With extra room available on the rocket that will launch the Lunar Reconnaissance Orbiter in late 2008, NASA is evaluating four proposals for low-cost spacecraft small enough to be stowaways on the mission.

NASA plans to launch the Lunar Reconnaissance Orbiter on either an Atlas

5 or Delta 4 rocket in October 2008. Mark Borkowski, director of NASA’s Robotic Lunar Exploration Program, said either rocket should have room for another 1,000 kilograms worth of secondary payloads.

Not wanting to waste what essentially amounts to a free ride to the Moon for one lucky spacecraft, NASA asked its 10 regional field centers in late January to submit proposals for low-cost hitchhiker missions beneficial to the U.S. space agency’s lunar exploration goals.

“There are a lot of pieces of information we’d like to have about the Moon and if we can get any of that information sooner and at a lower cost, that would be an advantage,” Borkowski said.

NASA received 19 “pretty freakin’ exciting” proposals within a matter of weeks, according to Borkowski, and by late February had selected four finalists for a closer look. The finalists were due to present additional information to NASA the week of March 20. Borkowski said NASA intends to make its selection by early April and give the chosen team authority to proceed.

If that seems like a rather fast turnaround for soliciting and selecting a space mission, Borkowski said that is the point.

“We want to see if the quick-response, low-cost way of doing business will work for the exploration initiative,” he said.

While the Lunar Reconnaissance Orbiter’s launch vehicle will have room for multiple secondary payloads, Borkowski said only one of the four finalists – if that – can expect to make the cut.

“It’s ambitious to free up budget for one,” he said. “Freeing up budget for two might be a bridge to far.”

Borkowski said the field center-led teams were given a budget target of $50 million and an “absolute upper limit” of $80 million for doing their proposed mission. NASA would fund the mission out of the Robotic Lunar Exploration Program budget, which would grow to $272 million in 2007 under the agency’s spending request now before Congress.

Neither Borkowski nor the field centers would say much about the mission concepts since they were still in competition.

A Feb. 23 e-mail that NASA’s associate administrator for exploration, Scott “Doc” Horowitz, sent to NASA field center directors identified the four finalists as: the Lunar Crater Observation and Sensing Satellite; the Lunar Explorer for Elements and Hazards; Lunar Explorer; and Lunar Impactor.

NASA’s Moffett Field, Calif.-based Ames Research Center proposed the first two missions on the list. The last two missions were proposed by Goddard Space Flight Center and the Jet Propulsion Laboratory respectively.

Borkowski said three of the four candidate missions would be focused in whole or in part on “the water question.” If water ice is present in the permanently shadowed craters at the lunar poles as NASA suspects, it would be a valuable resource for extended stays, making it possible to produce potable water, breathable air and rocket propellant on the Moon.
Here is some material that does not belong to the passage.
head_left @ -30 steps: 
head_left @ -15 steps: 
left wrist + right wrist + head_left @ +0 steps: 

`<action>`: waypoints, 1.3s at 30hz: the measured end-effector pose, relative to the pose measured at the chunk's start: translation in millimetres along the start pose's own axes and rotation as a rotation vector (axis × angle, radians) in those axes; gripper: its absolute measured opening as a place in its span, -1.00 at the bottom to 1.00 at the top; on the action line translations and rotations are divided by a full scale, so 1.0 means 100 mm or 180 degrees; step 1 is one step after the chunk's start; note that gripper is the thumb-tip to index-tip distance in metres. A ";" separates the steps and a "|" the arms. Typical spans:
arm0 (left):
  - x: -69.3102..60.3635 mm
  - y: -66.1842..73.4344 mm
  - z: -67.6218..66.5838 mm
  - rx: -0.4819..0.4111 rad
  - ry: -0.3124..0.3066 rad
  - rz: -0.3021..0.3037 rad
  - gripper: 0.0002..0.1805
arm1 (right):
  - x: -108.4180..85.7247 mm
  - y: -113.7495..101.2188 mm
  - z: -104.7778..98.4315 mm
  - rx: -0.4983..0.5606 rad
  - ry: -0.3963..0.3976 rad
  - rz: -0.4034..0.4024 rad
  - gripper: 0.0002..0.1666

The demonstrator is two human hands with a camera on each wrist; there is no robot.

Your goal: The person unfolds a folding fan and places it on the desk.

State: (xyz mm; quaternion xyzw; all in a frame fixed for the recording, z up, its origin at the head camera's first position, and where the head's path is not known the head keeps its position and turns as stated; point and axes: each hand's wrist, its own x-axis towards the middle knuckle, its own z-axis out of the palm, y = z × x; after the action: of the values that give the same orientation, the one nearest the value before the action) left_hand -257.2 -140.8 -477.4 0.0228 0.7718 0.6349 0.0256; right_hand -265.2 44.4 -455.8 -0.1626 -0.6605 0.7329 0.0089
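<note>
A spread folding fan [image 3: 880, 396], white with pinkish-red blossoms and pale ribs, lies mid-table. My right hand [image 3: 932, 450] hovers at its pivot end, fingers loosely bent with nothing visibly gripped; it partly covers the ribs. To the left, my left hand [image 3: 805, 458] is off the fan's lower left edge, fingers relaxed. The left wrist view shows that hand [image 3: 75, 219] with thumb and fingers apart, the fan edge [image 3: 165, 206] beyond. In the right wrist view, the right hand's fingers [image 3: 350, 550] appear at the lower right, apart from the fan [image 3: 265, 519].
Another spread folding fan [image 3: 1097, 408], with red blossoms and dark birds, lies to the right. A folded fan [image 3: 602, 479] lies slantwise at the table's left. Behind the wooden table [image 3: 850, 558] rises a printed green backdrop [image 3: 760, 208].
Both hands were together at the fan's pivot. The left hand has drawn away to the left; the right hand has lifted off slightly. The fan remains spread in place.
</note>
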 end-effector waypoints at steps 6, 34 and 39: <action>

Hunting for water ice is one of the main objectives of the Moon-mapping Lunar Reconnaissance Orbiter.

While details about the proposed missions are being closely held, Borkowski did say that all four of the finalists would make use of a secondary payload adapter ring that the U.S. Air Force developed for the Atlas 5 and Delta 4.

The EELV Secondary Payload Adapter, or ESPA, has accommodations for up to six small satellites. The structure was developed by the U.S. Air Force Laboratory but has yet to fly.

But that is expected to change later this year. The Atlas 5 rocket slated to launch the U.S. Defense Advanced Research Project Agency’s Orbital Express spacecraft from Cape Canaveral, Fla., also will be carrying an ESPA ring laden with five small experimental satellites.

Borkowski said one of the four finalists is proposing to turn the ESPA ring into a satellite by outfitting the structure with the necessary subsystems. That idea, while untested, is not new. The U.S. Air Force Research Laboratory has a project called the Deployable Structures Experiment in development that would use the ESPA ring as the hub of an Earth-orbit satellite equipped with multiple instruments.

At least some of the proposed missions NASA is considering would leave room for the ESPA ring to carry additional secondary payloads.

“There are several options, some of which might leave room and mass available for others, and some which do not” Borkowski said. “After we make our decisions, we would then consider other opportunities on a case-by-case basis. Until then, we don’t know enough to offer potentially open ‘slots’ to other users.”